Bentrovati, cari amici di DeBaser, dopo un fisiologico periodo di pausa riprendo con rinnovato vigore la mia disamina del percorso artistico di Alastair Ian Stewart, che avevo interrotto proprio sul più bello, ovvero l'inizio dei suoi anni d'oro, segnato da un meraviglioso e purtroppo sottovalutato album come "Past, Present And Future". Da un punto di vista più strettamente commerciale ed anche a detta di molti critici la vera consacrazione avviene invece due anni più tardi con il suo sesto album in studio, ovvero questo "Modern Times", che dal mio punto di vista personale è invece l'uscita discografica più "debole", per così dire, dell'Al Stewart periodo 1973-1980. Rispetto ad un album eclettico, magniloquente e traboccante di affascinanti riferimenti storici come il suo predecessore PP&F, arricchito da raffinate ed affascinanti ballads come "Old Admirals" e "Last Days Of June 1934" e maestosi affreschi sonori del calibro di "Nostradamus" e soprattutto "Roads To Moscow", a mio parere il punto più alto mai raggiunto da Stewart come storyteller, "Modern Times" appare generalmente più opaco e dimesso, dominato da souni ed atmosfere più sfumate e riflessive, a tratti leggermente amare.

Il sofferto ed esemplare blues rock di "Carol" è il perfetto esempio di un songwriting più introspettivo e quasi esistenziale che domina quasi tutto l'album, riscontrabile anche in "What's Going On", nella malinconica ballad "Not The One", negli arpeggi cadenzati e fumosi di "Next Time", che sembra riportare all'essenzialità musicale di "Zero She Flies", con un approccio più severo e riflessivo ed anche nelle orchestrazioni (curate dal produttore Alan Parsons) della lunga e sinuosa titletrack, che fa riemergere malinconici ricordi di adolescenza in quello che sembra quasi un inno alla nostalgia, dal fascino sottile e, a seconda dei momenti, più o meno percettibile, affermazione che costituisce l'essenza stessa dell'album, ovvero una fruibilità ed un appeal fortemente condizionati da particolari stati d'animo, a volte un punto di forza, molte altre un limite.

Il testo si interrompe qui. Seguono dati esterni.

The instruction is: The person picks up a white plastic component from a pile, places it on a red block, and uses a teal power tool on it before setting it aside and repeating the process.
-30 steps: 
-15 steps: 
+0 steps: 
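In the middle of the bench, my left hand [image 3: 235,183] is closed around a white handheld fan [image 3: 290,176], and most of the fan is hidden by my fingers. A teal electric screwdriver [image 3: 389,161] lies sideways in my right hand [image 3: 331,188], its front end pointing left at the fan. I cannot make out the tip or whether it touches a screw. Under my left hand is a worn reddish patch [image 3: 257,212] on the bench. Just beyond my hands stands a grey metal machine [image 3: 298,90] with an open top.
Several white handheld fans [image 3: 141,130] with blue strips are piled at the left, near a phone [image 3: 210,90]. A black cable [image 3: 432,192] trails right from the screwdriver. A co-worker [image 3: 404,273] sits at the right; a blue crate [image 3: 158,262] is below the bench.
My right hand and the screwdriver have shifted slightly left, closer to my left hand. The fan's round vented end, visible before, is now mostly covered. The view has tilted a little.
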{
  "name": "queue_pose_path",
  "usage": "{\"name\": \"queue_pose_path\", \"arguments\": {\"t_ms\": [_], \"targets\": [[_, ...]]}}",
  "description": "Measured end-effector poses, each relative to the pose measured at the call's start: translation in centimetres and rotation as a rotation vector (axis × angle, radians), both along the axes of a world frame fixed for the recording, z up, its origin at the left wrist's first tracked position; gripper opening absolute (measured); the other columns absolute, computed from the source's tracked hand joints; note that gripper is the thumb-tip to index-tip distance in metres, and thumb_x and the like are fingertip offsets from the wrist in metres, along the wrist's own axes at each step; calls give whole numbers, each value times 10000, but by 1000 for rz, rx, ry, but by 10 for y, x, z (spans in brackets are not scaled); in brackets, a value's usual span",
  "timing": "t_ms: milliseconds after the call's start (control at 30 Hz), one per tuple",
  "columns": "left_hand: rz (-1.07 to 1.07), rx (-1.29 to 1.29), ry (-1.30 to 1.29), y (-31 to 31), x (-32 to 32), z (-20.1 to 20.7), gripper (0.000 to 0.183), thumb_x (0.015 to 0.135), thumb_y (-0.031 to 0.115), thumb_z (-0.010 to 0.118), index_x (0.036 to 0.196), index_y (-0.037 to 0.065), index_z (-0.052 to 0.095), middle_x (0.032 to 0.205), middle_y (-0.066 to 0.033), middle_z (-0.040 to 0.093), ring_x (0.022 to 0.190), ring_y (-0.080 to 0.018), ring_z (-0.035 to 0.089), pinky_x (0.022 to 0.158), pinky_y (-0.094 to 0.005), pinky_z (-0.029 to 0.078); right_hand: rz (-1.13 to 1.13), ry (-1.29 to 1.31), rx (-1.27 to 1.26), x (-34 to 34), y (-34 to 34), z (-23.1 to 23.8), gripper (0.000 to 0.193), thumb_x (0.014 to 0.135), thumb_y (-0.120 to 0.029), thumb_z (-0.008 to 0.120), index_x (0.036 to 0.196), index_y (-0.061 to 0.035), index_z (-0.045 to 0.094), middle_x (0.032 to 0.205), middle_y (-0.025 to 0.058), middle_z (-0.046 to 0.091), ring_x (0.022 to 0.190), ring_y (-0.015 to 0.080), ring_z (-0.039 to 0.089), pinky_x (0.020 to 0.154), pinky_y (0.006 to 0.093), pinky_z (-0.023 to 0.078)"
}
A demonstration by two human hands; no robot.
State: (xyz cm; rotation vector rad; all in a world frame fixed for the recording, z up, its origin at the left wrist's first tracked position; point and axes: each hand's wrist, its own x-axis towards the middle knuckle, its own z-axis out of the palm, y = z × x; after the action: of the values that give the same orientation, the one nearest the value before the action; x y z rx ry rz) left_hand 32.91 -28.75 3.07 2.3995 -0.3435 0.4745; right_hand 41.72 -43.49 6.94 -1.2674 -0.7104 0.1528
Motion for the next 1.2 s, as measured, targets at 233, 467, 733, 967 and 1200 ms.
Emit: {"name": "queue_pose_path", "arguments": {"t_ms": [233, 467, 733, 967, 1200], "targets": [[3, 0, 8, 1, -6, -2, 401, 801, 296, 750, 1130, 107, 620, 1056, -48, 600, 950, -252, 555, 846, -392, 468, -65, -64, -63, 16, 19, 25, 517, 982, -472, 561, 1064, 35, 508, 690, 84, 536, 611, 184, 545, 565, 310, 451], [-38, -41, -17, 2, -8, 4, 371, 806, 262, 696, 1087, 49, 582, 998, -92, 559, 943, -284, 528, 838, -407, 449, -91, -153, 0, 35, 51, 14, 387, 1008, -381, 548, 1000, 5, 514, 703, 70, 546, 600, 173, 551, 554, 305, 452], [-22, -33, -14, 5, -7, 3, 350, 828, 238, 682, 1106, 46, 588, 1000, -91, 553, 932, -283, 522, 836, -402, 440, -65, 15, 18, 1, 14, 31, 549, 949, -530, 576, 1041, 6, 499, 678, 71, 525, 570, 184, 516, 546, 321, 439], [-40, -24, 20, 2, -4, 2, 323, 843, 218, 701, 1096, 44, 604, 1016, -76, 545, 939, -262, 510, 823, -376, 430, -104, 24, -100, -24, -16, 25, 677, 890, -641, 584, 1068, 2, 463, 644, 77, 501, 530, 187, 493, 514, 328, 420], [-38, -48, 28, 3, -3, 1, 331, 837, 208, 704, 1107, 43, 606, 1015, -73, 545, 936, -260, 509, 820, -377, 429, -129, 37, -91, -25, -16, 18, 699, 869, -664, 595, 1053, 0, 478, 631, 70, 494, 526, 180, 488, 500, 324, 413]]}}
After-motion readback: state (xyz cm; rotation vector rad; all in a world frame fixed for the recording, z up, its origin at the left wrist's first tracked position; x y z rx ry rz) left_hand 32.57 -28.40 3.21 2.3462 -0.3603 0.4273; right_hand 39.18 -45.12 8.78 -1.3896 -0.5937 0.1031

Almeno in un primo momento sono gli unici due episodi "movimentati" a catturare l'attenzione dell'ascoltatore: il brillante omaggio alla letteratura fantascientifica di "Sirens Of Titan", accattivante e visionario uptempo folk che ricopre un po' lo stesso ruolo che fu di "Warren Harding" in "Past, Present And Future" e soprattutto un grandioso instant classic come "Apple Cider Re-Construction", un'entusiasta e spigliato country rock che profuma di America, di libertà, e di lunghi viaggi tra praterie ed assolate highways, con il vento tra i capelli e il rombo di un bicilindrico Harley-Davidson, grande omaggio ad una controcultura divenuta leggenda ad anticipazione di un grande feeling con atmosfere US-oriented destinato a continuare in "Year Of The Cat" e financo nei recenti "A Beach Full Of Shells" e "Sparks Of Ancient Light". La quintessenza di "Modern Times", la canzone che meglio lo rappresenta è senza dubbio "The Dark And The Rolling Sea", sound vellutato e cullante, quasi consolatorio nonostante il pessimismo intrinseco della canzone, un delicato accordion, eleganti fraseggi di chitarra e una voce calma che intona una bellissima poesia, perfetto paradigma della fragilità della vita: "Oh you set your course for the furthest shore and you never once looked back, and the flag you flew was a pirate cross on a field of velvet black, and those landsmen who you but lately knew were left stranded on the lea, don't call on them when the storm clouds rise on the dark and the rolling sea".

In estrema sintesi, le otto canzoni che compongono "Modern Times" formano un album di grande spessore cantautorale, qualcosa che Al Stewart aveva già tentato tre anni prima con "Orange", album nel complesso molto meno "centrato" e riuscito di questo ma capace di raggiungere grandi apici di pathos; per quanto mi riguarda l'assenza della componente di storytelling, perfettamente elaborata con PP&F e marchio di fabbrica di questo artista pesa e non poco nel giudizio finale, che ai miei occhi lo rende un interludio, un episodio di passaggio tra il grande album del 1973 e la sontuosa trilogia che lo seguirà, riuscendo a far convivere armonicamente e con classe sopraffina riflessione e storia.